Juan Rulfo’s collection The Burning Plain, and Other Stories contains a variety of short stories ranging from brief character sketches such as “Macario,” an interior monologue by a mentally deficient boy; to longer, more complex tales such as the title story, “El llano en llamas” (“The Burning Plain”), which follows the skirmishes of a band of revolutionaries led by Pedro Zamora; or the haunting but humorous “Anacleto Morones,” in which a flock of women dressed in black descend upon the porch of the narrator to interrogate him about the death of Anacleto Morones. In one story, “Luvina,” the narrator describes moving to the village of San Juan Luvina with his family to become the schoolteacher. He finds a dried-up town, where the old women flock like bats and nothing grows. This story in particular recalls the deserted town of Comala in Rulfo’s novel Pedro Páramo.

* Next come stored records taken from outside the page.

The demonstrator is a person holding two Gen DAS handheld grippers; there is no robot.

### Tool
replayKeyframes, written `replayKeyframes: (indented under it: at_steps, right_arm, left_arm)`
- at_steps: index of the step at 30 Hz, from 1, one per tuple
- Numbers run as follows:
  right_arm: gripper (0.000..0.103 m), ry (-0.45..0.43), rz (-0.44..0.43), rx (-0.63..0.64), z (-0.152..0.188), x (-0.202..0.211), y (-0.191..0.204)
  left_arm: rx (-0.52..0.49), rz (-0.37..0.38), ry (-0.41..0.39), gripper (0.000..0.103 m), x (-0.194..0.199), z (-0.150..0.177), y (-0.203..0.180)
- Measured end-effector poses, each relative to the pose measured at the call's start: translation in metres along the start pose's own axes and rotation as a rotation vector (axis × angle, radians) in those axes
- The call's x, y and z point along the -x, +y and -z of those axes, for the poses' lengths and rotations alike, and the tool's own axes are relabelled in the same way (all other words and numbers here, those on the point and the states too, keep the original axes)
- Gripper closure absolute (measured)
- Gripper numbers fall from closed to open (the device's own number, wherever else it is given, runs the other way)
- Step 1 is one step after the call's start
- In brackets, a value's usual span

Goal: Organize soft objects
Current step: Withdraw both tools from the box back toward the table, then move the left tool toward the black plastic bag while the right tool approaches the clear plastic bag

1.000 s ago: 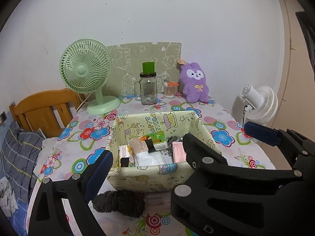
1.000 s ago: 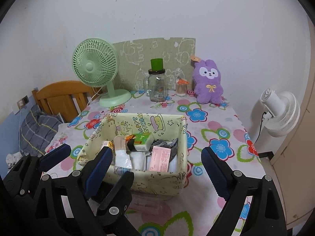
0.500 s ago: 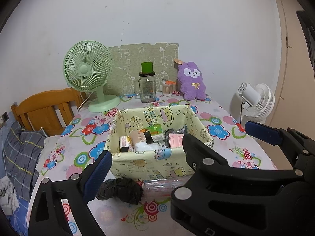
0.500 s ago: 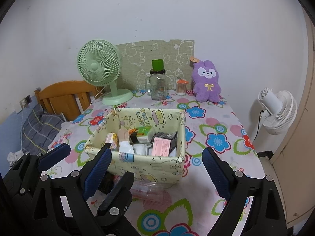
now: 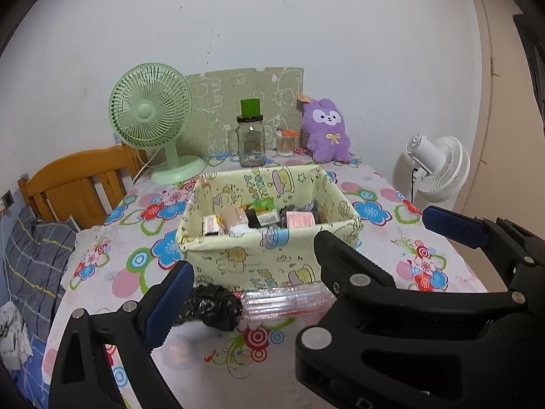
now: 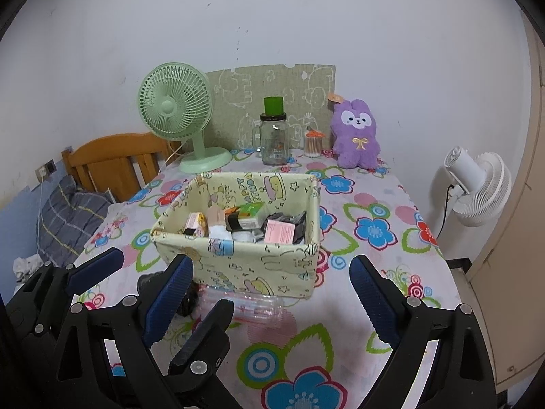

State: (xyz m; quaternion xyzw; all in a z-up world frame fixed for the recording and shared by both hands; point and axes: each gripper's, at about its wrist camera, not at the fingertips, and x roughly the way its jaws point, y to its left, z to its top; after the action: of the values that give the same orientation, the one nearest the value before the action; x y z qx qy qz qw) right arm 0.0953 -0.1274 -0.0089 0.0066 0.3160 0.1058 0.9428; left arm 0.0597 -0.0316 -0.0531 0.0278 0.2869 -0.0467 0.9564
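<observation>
Even, soft indoor light, probably from overhead; shadows on the table [image 5: 402, 204] are faint. Both fisheye views bend strongly toward dark vignetted corners. Focus stays sharp, without glare or motion blur.

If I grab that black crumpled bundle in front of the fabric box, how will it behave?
The black bundle looks like crinkled glossy plastic, so probably light and floppy, crushing under pressure. Its shiny surface may slip. Lying loosely rolled, it might unroll when lifted.

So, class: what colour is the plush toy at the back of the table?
Purple plush toy, clearest in the right wrist view.
</observation>
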Motion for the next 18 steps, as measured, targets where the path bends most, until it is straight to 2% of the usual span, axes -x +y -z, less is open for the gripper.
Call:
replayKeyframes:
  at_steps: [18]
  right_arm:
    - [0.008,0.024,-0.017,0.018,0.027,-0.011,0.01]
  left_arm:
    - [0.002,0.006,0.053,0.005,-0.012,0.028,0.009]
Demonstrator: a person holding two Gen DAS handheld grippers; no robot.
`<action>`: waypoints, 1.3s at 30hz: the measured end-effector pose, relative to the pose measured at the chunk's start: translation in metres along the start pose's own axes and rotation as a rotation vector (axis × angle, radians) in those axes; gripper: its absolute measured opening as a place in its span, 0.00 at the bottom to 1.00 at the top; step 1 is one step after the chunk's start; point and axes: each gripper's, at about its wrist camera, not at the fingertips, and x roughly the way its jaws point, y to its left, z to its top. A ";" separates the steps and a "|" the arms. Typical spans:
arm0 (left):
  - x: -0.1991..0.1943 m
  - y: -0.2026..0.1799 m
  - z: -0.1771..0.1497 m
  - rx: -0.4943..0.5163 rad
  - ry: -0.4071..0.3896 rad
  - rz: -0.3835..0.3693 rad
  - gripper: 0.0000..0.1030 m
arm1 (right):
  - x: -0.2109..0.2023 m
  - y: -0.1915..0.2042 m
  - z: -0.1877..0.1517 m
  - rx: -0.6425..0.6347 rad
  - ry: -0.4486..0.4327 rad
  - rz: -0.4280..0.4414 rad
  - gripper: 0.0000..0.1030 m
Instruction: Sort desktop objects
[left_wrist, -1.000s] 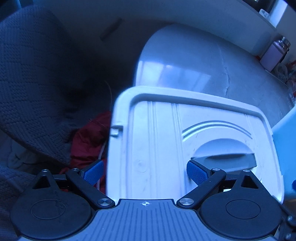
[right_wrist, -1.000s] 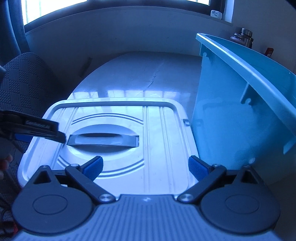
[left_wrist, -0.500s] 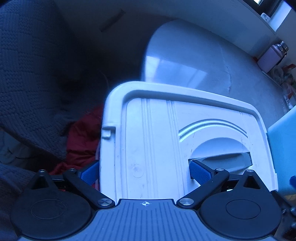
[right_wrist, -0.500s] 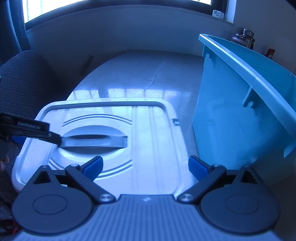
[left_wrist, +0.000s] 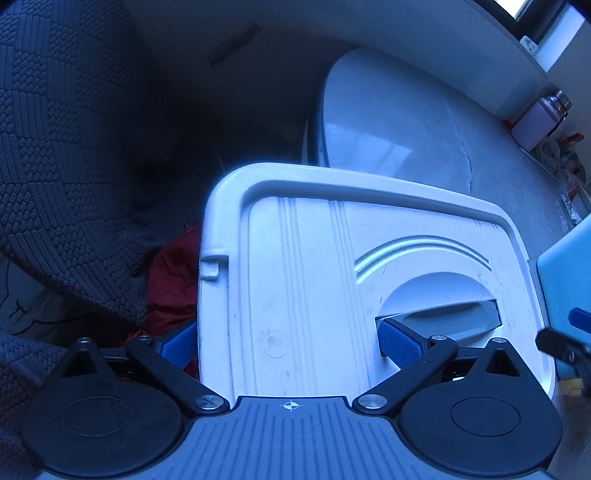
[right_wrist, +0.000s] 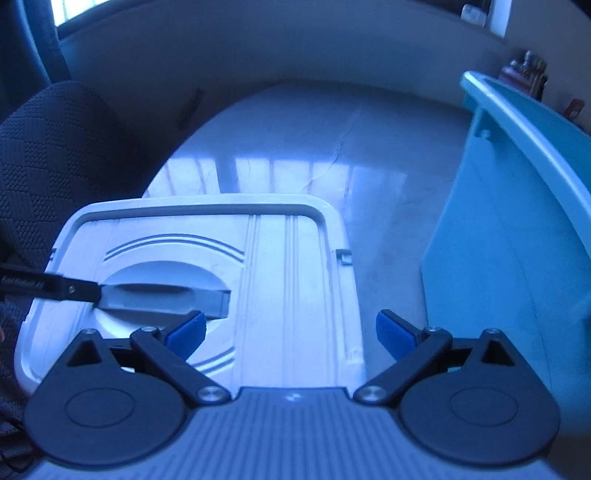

Although the stories in the collection are varied in terms of length, point of view, and narrative method, certain common features emerge. Death is a constant in all of the stories. In “Talpa,” a dying husband, his wife, and the husband’s brother make a pilgrimage to a sacred site in hopes of a miraculous cure for the husband. The wife and the brother-in-law are in love, and they know full well that the husband will probably not survive the trip. In stories like “La cuesta de las camarades” (“The Hill of the Comadres”), “Díles que no...
(The entire section is 437 words.)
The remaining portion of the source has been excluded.